Die Frau lächelte. Sie könnte auf der Grundlage ihres
Wissens sehr praktische Dienste anbieten. Der Gedanke begann sich bei ihr
weiter zu entwickeln, während sie beobachtete, wie mehr und mehr Besucher
sorgenvoll zum Himmel schauten. Ein beständiger werdender Rückzug zum Parkplatz
setzte ein.
Ihr fiel Sokrates ein, der noch genötigt worden war,
einen Becher mit dem beigemischten Saft des Gefleckten Schierlings , Conium
maculatum , zu trinken, bei dem der Giftstoff – Coniin , wie sie
wusste – eine langsam von den Füßen her aufsteigende Lähmung des Rückenmarks
hervorrief und der Vergiftete schließlich bei vollem Bewusstsein qualvoll
erstickte.
Sie selbst kannte viel diskreter wirkende Stoffe, die
zudem auch weniger grausam ihren Zweck erfüllten. Wie viele Menschenleben es
wohl im Lauf der Geschichte gekostet haben mochte, bis dieses Wissen über
helfende oder tödliche Dosis, über Anwendungsbereiche und Wirkungen verlässlich
geworden war? Beinahe hätte die katholische Kirche dieses ganze Wissen mit den
grausamen Umtrieben der Inquisition und der Hexenverbrennung zunichtegemacht. Unfassbar!
Dabei hatten die bigotten Kleriker an ihrem Papstsitz in Avignon Hurenhäuser
unterhalten und vermutlich das Wissen von Schamaninnen und Heilerinnen genutzt,
um Aphrodisiaka und potenzsteigernde Mittel aus Pflanzen zu erhalten.

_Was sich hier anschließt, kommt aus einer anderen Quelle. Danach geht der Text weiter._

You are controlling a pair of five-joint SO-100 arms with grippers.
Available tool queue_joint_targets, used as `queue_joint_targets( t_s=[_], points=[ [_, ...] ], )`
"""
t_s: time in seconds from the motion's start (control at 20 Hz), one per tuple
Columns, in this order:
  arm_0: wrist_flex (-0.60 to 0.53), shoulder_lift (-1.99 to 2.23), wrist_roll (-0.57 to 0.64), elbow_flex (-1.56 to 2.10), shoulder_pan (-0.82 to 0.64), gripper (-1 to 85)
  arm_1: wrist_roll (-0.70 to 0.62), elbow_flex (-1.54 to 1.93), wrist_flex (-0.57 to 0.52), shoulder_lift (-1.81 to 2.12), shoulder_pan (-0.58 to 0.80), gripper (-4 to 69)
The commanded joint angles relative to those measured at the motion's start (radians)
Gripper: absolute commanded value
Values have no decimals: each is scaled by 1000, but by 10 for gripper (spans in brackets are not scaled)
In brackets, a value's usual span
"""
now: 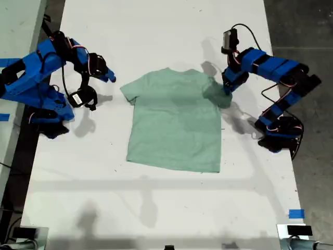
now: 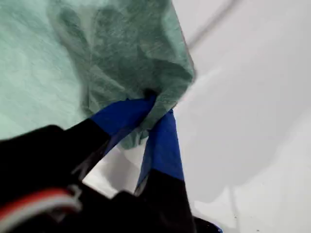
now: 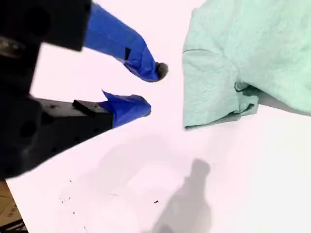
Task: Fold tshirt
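The pale mint-green tshirt (image 1: 174, 127) lies flat in the middle of the white table, collar toward the far edge. My first gripper (image 1: 227, 89), on the exterior view's right, is shut on the sleeve on that side (image 2: 141, 58), which is lifted and bunched over the shirt's body. In the first wrist view both blue fingers (image 2: 163, 141) pinch the cloth. My second gripper (image 1: 111, 78), on the exterior view's left, is open above bare table, a short way from the other sleeve (image 3: 211, 87), which lies flat.
The white table (image 1: 156, 208) reaches well beyond the shirt toward the near edge. Blue tape marks (image 1: 296, 213) sit near the exterior view's lower right. The arm bases (image 1: 278, 133) stand at both sides of the table.
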Motion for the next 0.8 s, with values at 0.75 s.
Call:
queue_joint_targets(
  t_s=[0.75],
  points=[
    [-17,8,-54,0,41,104,334,-1111,69,-588,-586,-19]
  ],
)
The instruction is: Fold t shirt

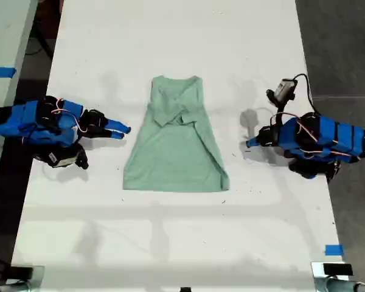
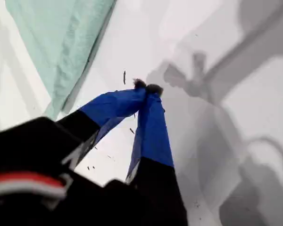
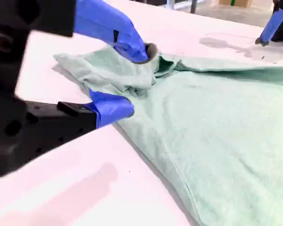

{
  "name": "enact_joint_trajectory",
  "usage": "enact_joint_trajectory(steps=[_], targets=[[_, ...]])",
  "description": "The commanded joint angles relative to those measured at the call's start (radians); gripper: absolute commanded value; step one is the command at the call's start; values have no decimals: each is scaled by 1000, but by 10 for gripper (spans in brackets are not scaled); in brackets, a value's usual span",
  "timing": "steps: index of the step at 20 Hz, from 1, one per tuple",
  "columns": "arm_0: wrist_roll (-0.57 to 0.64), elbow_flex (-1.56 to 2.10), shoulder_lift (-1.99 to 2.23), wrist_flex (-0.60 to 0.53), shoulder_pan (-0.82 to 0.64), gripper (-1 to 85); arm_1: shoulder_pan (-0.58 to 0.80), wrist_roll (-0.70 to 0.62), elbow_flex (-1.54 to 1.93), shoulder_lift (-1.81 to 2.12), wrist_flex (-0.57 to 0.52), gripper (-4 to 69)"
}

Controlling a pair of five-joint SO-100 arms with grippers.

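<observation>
- Exterior view: the t shirt (image 1: 176,152) lies flat on the white tabletop (image 1: 170,36), between my two hands. Its narrow end is bunched into folds and its wide hem is spread smooth.
- My second hand (image 1: 125,129) is at the exterior view's left. It points at the t shirt's side edge, which lies just ahead of the fingertips with a small strip of tabletop between.
- Second wrist view: my second hand (image 3: 133,77) has its jaws spread apart with nothing between them. The crumpled part of the t shirt (image 3: 217,122) lies right in front of it, and my first hand (image 3: 266,30) shows far across the cloth.
- First wrist view: my first hand (image 2: 146,87) has its blue fingers pressed together at the tips, empty. The t shirt (image 2: 61,37) lies ahead of it and off to one side, apart.
- In the exterior view my first hand (image 1: 250,143) sits at the right, apart from the shirt.
</observation>
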Motion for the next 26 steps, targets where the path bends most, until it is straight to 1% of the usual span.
enact_joint_trajectory(steps=[1,3,4,6,7,9,10,12,15,16,17,18,19,20,21,23,25,26], targets=[[-32,18,9,-11,-186,-1,44,-15,54,9,-15,8],[-29,18,9,-11,-202,10,28,18,51,9,-11,35],[-28,18,9,-11,-207,21,44,25,51,9,-9,29],[-28,18,9,-11,-209,-1,49,37,51,9,-8,10],[-28,18,9,-11,-202,-1,34,81,48,9,-8,10],[-28,18,9,-11,-193,-1,9,114,-15,2,44,7],[-28,18,9,-11,-199,-1,-31,160,-86,-37,61,7],[-28,18,9,-11,-212,-1,-109,255,-293,-267,75,7],[-32,18,9,-11,-207,-1,-250,413,-676,-796,72,9],[-34,18,9,-11,-202,-1,-295,462,-793,-939,81,23],[-34,18,9,-11,-198,-1,-337,500,-899,-1062,86,85],[-34,18,9,-11,-198,-1,-373,531,-1009,-1177,101,164],[-34,18,9,-11,-202,-1,-402,558,-1123,-1285,132,219],[-34,18,9,-11,-206,-1,-419,528,-1220,-1384,140,394],[-32,18,9,-11,-207,-1,-426,517,-1295,-1471,155,415],[-31,18,9,-11,-206,-1,-425,514,-1338,-1582,137,312],[-31,18,9,-11,-199,-1,-420,518,-1304,-1631,66,268],[-31,18,9,-11,-199,-1,-417,518,-1282,-1652,37,262]])
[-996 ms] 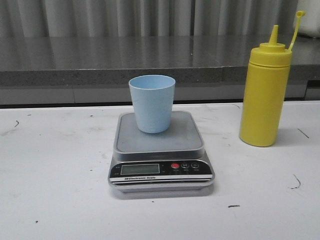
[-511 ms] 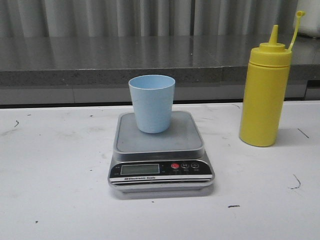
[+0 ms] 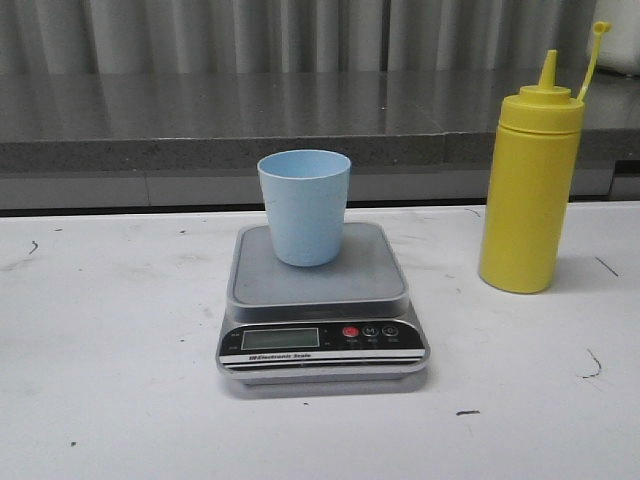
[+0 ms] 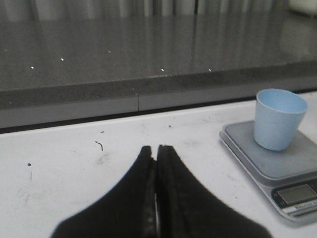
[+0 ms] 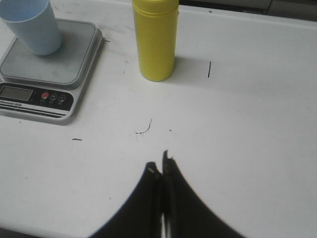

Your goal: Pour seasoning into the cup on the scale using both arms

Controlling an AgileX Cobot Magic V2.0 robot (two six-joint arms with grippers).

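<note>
The tall yellow plastic squeeze bottle of seasoning [image 3: 530,190] stands upright on the white tabletop [image 3: 120,340], to the right of the flat silver-grey digital kitchen scale [image 3: 320,300] and apart from it. The small pale blue plastic cup [image 3: 304,206] stands upright on the scale's square steel platform, toward its far side.

The left pincer [image 4: 156,151] has its black fingers pressed together with nothing between them; it hangs over bare tabletop well to the left of the scale and cup. The right pincer [image 5: 158,166] is likewise closed on nothing, on the near side of the tabletop, well apart from the bottle, which stands farther off and slightly to its left.

Neither arm shows in the front view. In the right wrist view the bottle's nozzle and cap are cut off by the frame edge, as is the cup's rim. The scale's display is too small to read in any view. In the left wrist view the little of the cup's inside that shows is plain pale blue; its bottom is hidden. The bottle is opaque, so its fill cannot be told.
</note>
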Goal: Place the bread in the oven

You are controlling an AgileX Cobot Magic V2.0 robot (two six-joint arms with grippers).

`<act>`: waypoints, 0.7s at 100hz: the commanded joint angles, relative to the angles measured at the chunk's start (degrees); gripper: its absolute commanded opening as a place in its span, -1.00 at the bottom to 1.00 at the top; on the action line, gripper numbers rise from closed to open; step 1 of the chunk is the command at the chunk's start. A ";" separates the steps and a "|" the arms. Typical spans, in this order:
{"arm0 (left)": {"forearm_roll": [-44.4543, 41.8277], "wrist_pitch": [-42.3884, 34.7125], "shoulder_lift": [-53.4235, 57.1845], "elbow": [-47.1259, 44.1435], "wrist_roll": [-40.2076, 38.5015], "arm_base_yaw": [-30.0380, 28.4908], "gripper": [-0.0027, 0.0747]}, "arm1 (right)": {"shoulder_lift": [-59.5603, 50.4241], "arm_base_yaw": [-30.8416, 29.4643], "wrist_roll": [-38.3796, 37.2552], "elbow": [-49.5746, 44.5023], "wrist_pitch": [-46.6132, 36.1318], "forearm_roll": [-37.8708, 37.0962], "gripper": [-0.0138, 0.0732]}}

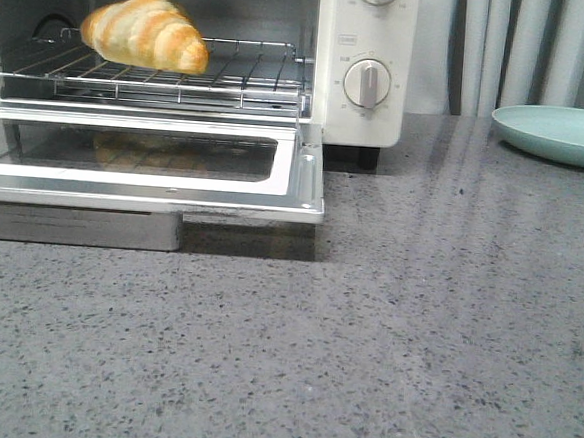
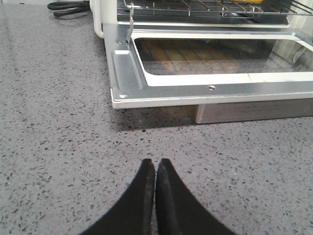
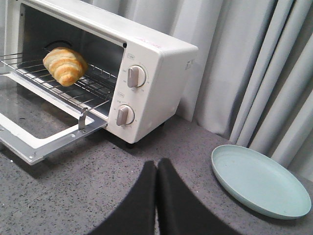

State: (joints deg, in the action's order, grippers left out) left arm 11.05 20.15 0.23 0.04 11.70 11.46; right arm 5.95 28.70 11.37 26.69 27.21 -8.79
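The bread [image 1: 145, 32], a golden-brown croissant roll with pale stripes, lies on the wire rack [image 1: 232, 74] inside the cream-white oven [image 1: 364, 114]. It also shows in the right wrist view [image 3: 64, 66]. The oven door [image 1: 305, 175] is dropped open and lies flat. My left gripper [image 2: 155, 164] is shut and empty over the counter, in front of the door's corner [image 2: 120, 95]. My right gripper [image 3: 157, 164] is shut and empty over the counter, to the right of the oven [image 3: 156, 73]. Neither gripper shows in the front view.
A pale green plate [image 1: 564, 133] sits empty at the back right of the grey speckled counter [image 1: 414, 338]; it also shows in the right wrist view [image 3: 259, 183]. Grey curtains [image 1: 545, 46] hang behind. A black cable [image 2: 68, 7] lies left of the oven.
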 commanded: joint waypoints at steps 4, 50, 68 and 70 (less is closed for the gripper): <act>1.05 -2.61 1.68 -1.44 -0.59 -0.09 -0.99 | 0.82 -0.45 -0.04 1.27 -4.97 -0.88 -0.82; 1.05 -2.61 1.68 -1.44 -0.59 -0.09 -0.99 | 0.71 -9.02 -9.21 -9.15 -10.94 0.47 -0.82; 1.05 -2.61 1.68 -1.44 -0.59 -0.09 -0.99 | 0.71 -17.92 -13.97 -22.61 -25.82 0.58 -0.82; 1.05 -2.61 1.68 -1.44 -0.59 -0.09 -0.99 | 0.47 -18.25 -14.10 -23.83 -26.18 0.58 -0.82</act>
State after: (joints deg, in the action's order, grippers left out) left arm 11.05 20.15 0.23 0.04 11.70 11.46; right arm 5.86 12.87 -1.32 5.77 10.85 -8.12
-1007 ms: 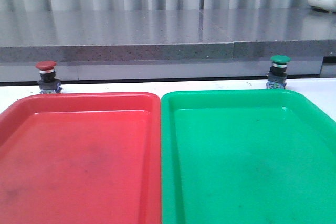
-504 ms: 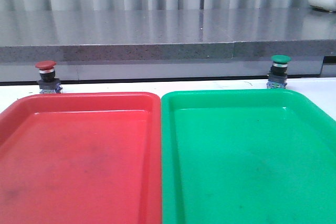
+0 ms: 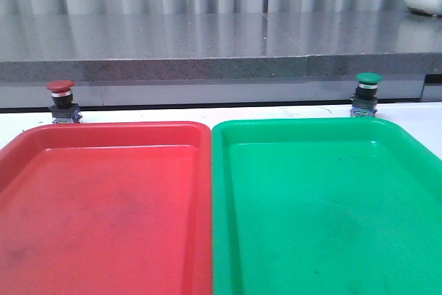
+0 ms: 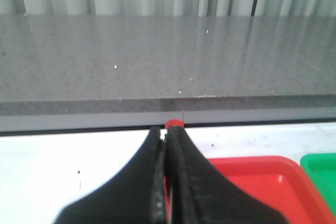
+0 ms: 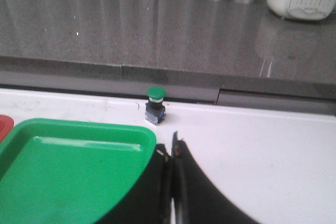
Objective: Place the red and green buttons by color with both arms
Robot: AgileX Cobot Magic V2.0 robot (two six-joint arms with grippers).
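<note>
Nothing has shifted since the earlier frames; both buttons sit as before. Red button (image 3: 61, 100) upright on the white table (image 3: 207, 110), just behind the far left corner of the red tray (image 3: 103, 212). Green button (image 3: 366, 93) upright just behind the far right part of the green tray (image 3: 324, 205). Trays side by side, edges touching. Left gripper (image 4: 165, 142) pressed closed, holding nothing, red cap peeking past its tips. Right gripper (image 5: 172, 153) likewise closed and empty, near the green tray's corner, short of the green button.

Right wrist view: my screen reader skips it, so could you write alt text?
A green button stands upright on the white table, just beyond the green tray. The shut right gripper points toward it, apart from it.
</note>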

Zur
gleichen Zeit ließen diese Männer den Dominikanermönch Bernard Gui den
Hexenwahn und die Massentötungen der Inquisition zu einem aberwitzigen Ausmaß
führen und diese weisen Frauen auf unzähligen Scheiterhaufen in der Region
verbrennen.
Ganz zerstören konnten aber auch der Klerus und die
Inquisition das Wissen über die Wirkung von Pflanzen nicht. Und nun wurden
ausgerechnet in einem ehemaligen Klostergarten neben anderen traditionellen
heimischen Pflanzen die Arten wieder zusammengeführt, die immer schon Grundlage
der Heilkunde gewesen waren.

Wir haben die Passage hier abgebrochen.